Make It 16 Co-Director involved in Youth Parliament

The Make It 16 campaign started in Youth Parliament in 2019. Now, one of the organisation’s co-directors is serving as Lan Pham’s Youth MP with a focus on community and connection.

By Cerys Gibby, Youth Press Gallery, Youth Parliament 2025

Image of Thomas Brocherie, Youth MP, in the Parliament Debating Chamber

Photo Caption: Thomas Brocherie, Youth MP

Note: Articles in this newsletter edition were produced by the Youth Press Gallery at various stages of the Youth Parliament 2025 programme. Accordingly, the content presented reflects the context and timing at the date of its original writing.

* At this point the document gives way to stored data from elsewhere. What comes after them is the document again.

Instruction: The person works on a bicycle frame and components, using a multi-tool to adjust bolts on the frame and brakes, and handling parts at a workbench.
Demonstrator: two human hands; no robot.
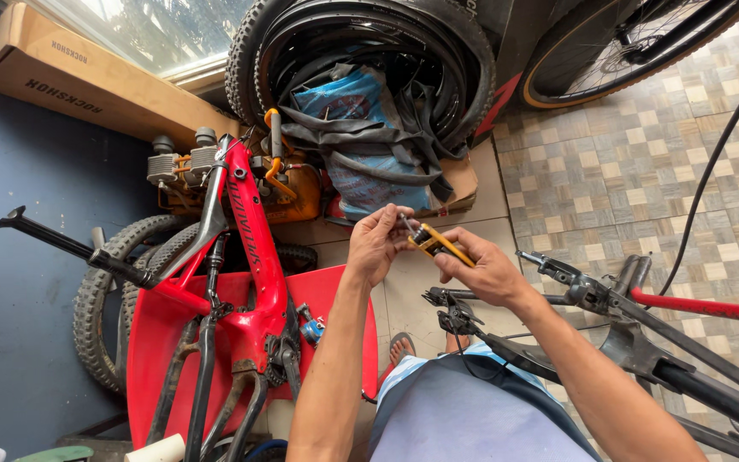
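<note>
Carefully now: both hands up over the bike parts, working a small tool.
My right hand [482, 272] grips the yellow-handled multi-tool [438, 243]; my left hand [378, 242] fingers pinch its tip. A slip could drop it onto the tiled floor [643, 171] or into the red bike frame [245, 257].

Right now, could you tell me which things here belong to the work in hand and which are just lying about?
In hand:
- left hand, pinching the tool's end
- right hand, gripping the tool
- yellow multi-tool
- black handlebar, just below the hands

Lying about:
- red bike frame
- stacked tyres
- blue bag
- cardboard box
</note>
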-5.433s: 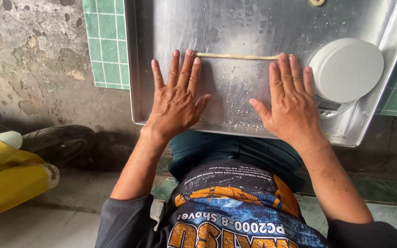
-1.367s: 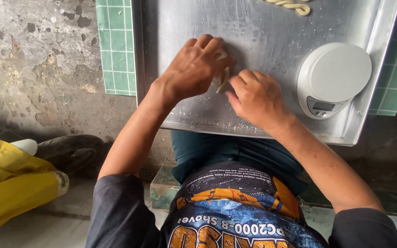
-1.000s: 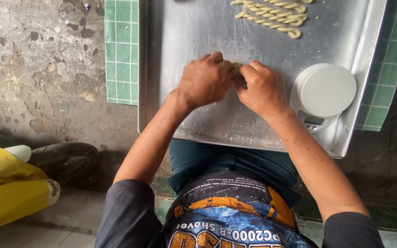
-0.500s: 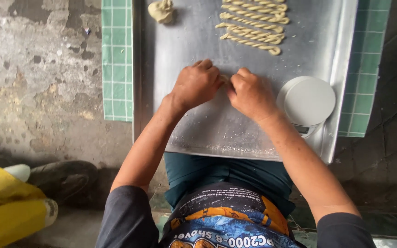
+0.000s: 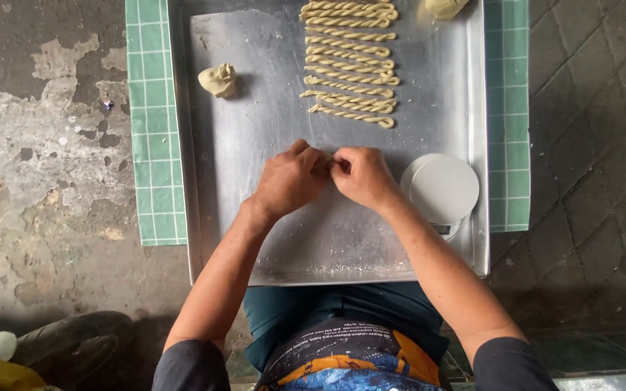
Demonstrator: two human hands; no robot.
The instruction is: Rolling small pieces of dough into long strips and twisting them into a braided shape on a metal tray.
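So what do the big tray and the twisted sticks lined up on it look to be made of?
The tray looks like bare metal, perhaps aluminium or steel: dull silver, brushed sheen, raised rim. The twisted sticks look like raw dough: pale yellow, matt, soft rope-like turns, matching the dough lump nearby.

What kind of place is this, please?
Probably a simple home or small-shop spot for making snacks by hand: a metal tray on a green tiled surface, rows of twisted dough sticks, and a small white scale.
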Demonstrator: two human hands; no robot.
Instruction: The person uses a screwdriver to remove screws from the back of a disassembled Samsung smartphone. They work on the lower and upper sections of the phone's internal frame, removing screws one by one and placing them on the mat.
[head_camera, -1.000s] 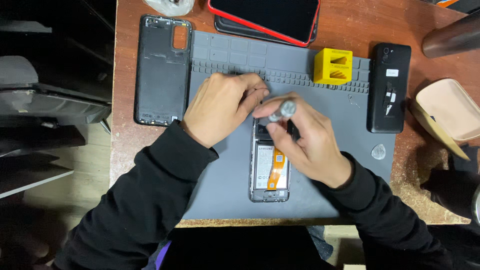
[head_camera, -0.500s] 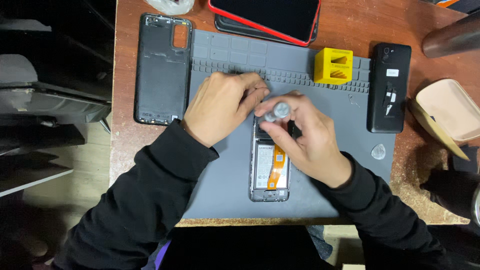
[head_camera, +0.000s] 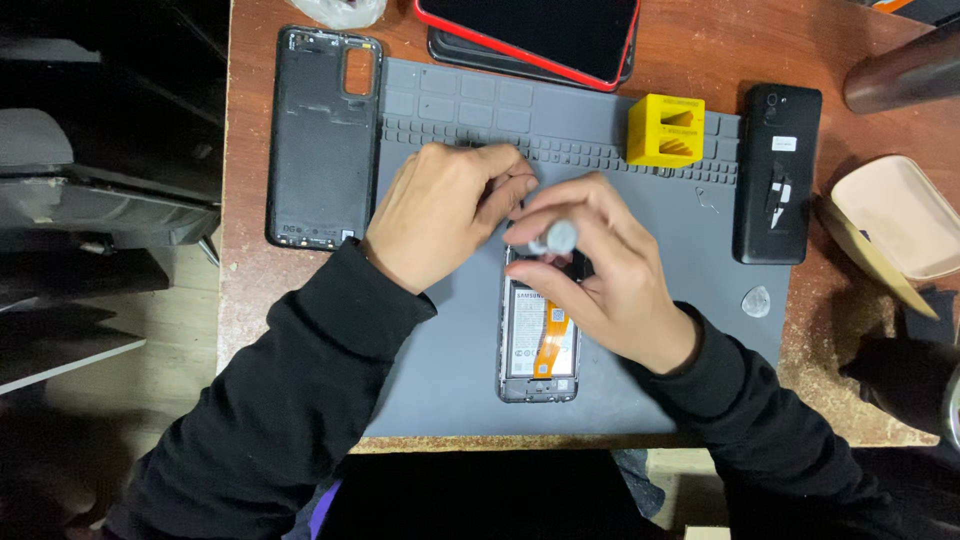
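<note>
Grey mat (head_camera: 450, 400) bears the opened phone (head_camera: 540, 345); both hands work at its top end.
Right hand (head_camera: 600, 270) pinches a screwdriver (head_camera: 560, 238); left hand (head_camera: 450, 220) fingers pressed together, steadying; phone light, fragile inside; best held by its edges.

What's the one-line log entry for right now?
left hand: steadies opened phone top | right hand: holds screwdriver upright on phone | mat: under phone | back cover: left of mat

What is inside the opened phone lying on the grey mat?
Inside the opened phone: a battery and an orange flex cable. Both hands cover its top end, hiding what lies there.
</note>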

As politics become more prevalent in our daily lives, many young people across Aotearoa New Zealand are wanting to become more involved in politics. Burnside High School student Thomas Brocherie, co-director of Make It 16 and Youth MP for Lan Pham is one of those young people who turned desire into action. It’s making waves in his Ōtautahi / Christchurch community.

Brocherie’s interest in politics began with an inherent curiosity.

“I’m big into learning and academia. Knowing that I don’t know everything is, ironically, what motivates me to try to learn everything,” Brocherie says.

In searching for a moment that he became interested in politics, Brocherie lists the 2016 US Elections as a turning point for him, much like many politically active young Kiwis. In true debate team captain fashion, Brocherie explains that he’s “particularly interested in the way politicians use speech to persuade people, and the gap between what politicians say and what they actually do.”

2016 was the start, but in 2022 when the Supreme Court ruled that the Electoral Act of 1993 (which made the voting age 18) discriminated against people aged 16 and 17. This event launched Brocherie’s interest in political rights. When he was in Year 10, he wrote and published an opinion piece on the matter for Make It 16.

From then until June 2023, he became more involved, before being selected as one of two co-directors. Since his beginnings as co-director, the Make It 16 Bill has passed through its first reading in parliament.

“With General Elections next year, it’s an issue that we’re looking to make at the forefront of Aotearoa New Zealand politics.” His position as co-director of Make It 16 has already opened doors for Brocherie to engage with the wider Aotearoa New Zealand community.

Recently, he spoke at a voting workshop for the Henderson-Massey Youth Council in Auckland, in which he was able to engage with rangatahi (young people) about election processes and his position on the voting age. This is only the start of Make It 16’s engagement with other young people across the country, as the organisation prepares to educate new voters in the 2026 General Election.

With such a strong interest in politics and an active role in Make It 16, it only makes sense for Brocherie to try his hand at the campaign’s origin: Youth Parliament.

“I don’t think we as a country are doing enough, and I think we can do better. I look around, and I’m horrified at what the world has become, particularly in the political space,” he says.

In his role as a Youth MP, Brocherie wants to bring a simple, but often forgotten idea, to the spearhead of politics. That idea? Empathy.

“Empathy is a very easy word to say, but it’s not actually an easy thing to do. In the political space, people need to score points to stay in the job.” The scoring of “points” is often to the detriment of the people.”

“We are all people working under a system which people established. If we can establish this system that both benefits and harms us, we can work together to make positive change to maximise the benefits and minimise the harms.”

Teamwork has played a major role in Brocherie’s engagements with his local community. “The Youth MPs based in Ōtautahi / Christchurch have become quite a tight-knit group. Recently, we met with our Mayor Phil Mauger, to discuss how we can best represent Ōtautahi / Christchurch. I think there’s a massive benefit to representing a community as a cohort rather than just one person. I want to listen to people, not just passively hear them, but I am my own person with my own opinions, and it’s good to have other people to hold me accountable.”

Within his tenure as a Youth MP, Brocherie has been working in a Parliamentary Working Group with ten other Youth MPs from across the country on the issue of biodiversity credits. “There’s no way to sugarcoat it. Biodiversity is a huge part of the biggest and deepest long-term issue that the world faces, and that is climate change. Currently in the biodiversity sector, we’re not doing enough, and that needs to change.”

As a group, Brocherie and other Youth MPs have been exploring the potential for the biodiversity credits market to have a positive impact on the nature and wildlife of our country, taking in the opinions and experiences of the public.

Now that Building upon the Youth Parliament event that was held in July, Brocherie is excited to take his community engagement further, and bring all the work he’s done as a Youth MP to fruition.

“One thing I want people to know about me is that I will not sacrifice my principles for anything,” Brocherie says. At the end of the day, Brocherie’s passions lie with the people, in making Aotearoa New Zealand a better place for rangatahi and beyond.